We are back in London. Our flight was fairly uneventful, save May projectile vomiting an entire bottle of milk into the aisle, and me showing more signs of foot in mouth disease.

Two lovely air hostesses approached me on the plane to see if I needed anything. May ceased bouncing momentarily as she had the shakes.

One hostess said in a cutsie baby voice, “Oh! Poor thing do you have the hiccups?” and then when it reverberated on May’s face in tiny, repetitive spasms, she asked me, “Is she cold?”

“No,” I said, “she is having a seizure.” Nice work Mama. It just came out. Of course, they didn’t know what to say. Thankfully, they weren’t scared off and instead checked on me several times during the flight, bringing me cups of tea and telling me what a good mother I was.

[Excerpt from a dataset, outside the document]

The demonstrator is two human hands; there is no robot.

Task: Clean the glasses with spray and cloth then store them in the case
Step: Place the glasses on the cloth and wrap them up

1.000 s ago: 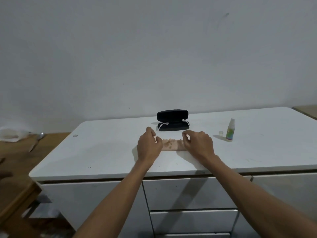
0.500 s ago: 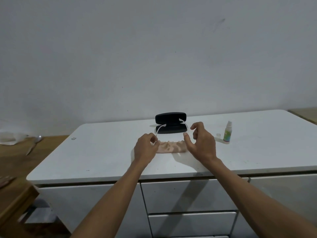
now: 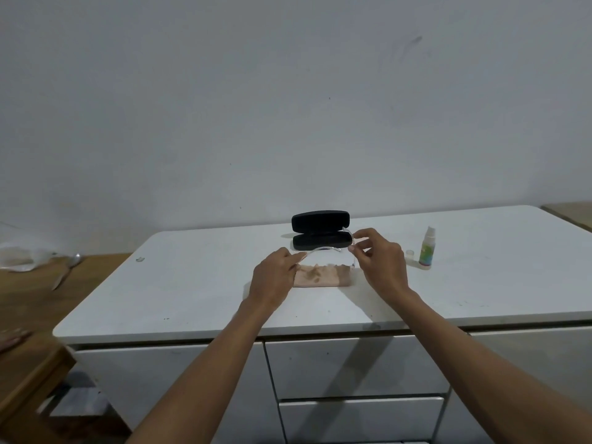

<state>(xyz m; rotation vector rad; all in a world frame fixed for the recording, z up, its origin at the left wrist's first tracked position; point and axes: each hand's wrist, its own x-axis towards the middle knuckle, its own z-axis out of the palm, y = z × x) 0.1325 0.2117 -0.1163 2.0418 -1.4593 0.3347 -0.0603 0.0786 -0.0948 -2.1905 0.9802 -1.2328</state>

On the flight I played a lot of hand games with May, something I have been increasingly doing since the physio suggested ‘Row Row Row Your Boat’ a couple of weeks back. I try to sit May for most songs now and use her hands and arms to lean forward to pat her knees or touch the ground side to side. In all cases, I support May to hold her own weight into her arms.

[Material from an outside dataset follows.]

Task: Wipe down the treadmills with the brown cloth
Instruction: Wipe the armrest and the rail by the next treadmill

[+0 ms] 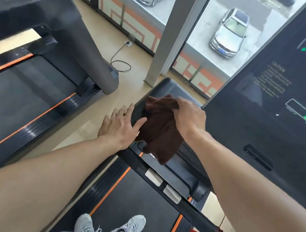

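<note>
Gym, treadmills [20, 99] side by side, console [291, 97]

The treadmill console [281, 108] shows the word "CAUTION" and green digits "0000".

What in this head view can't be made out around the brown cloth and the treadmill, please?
- Right hand fingertips: buried in the brown cloth, so the exact grip is hidden.
- Treadmill part under the cloth: covered.
- Console caution text: too blurred to read; the right edge cuts the display.
- Neighbouring treadmill: cut off by the left edge, top blurred.
</note>
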A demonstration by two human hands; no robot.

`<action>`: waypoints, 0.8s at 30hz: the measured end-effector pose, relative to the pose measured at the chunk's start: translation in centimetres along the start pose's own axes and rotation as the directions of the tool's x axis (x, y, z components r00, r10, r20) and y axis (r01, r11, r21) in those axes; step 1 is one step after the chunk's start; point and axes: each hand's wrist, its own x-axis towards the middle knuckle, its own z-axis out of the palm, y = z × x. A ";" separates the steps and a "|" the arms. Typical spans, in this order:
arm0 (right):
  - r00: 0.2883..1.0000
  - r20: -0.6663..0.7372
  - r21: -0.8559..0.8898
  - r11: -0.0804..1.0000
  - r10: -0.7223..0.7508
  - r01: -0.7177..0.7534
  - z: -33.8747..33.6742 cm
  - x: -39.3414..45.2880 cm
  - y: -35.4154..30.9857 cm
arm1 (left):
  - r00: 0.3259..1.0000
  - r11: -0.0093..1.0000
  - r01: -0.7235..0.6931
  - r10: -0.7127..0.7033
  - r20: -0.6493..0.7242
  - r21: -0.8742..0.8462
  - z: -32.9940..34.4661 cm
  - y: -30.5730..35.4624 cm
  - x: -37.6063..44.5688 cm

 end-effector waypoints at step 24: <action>1.000 0.014 0.071 0.997 -0.019 0.018 8.2 13.0 -0.4 | 0.973 0.977 0.209 -0.212 -0.088 -0.049 0.3 4.6 7.0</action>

She is improving and can now hold the side to side position for several seconds. I think sitting and using these positions is also helping her become more mobile in her arms and hands. She seems to push against me more, either to initiate a bounce or to move in a particular direction.

But, as usual, I’m not sure if it is all in my head or not. It is a pretty subtle change and I’ll have to wait to see if she shows more visible improvements.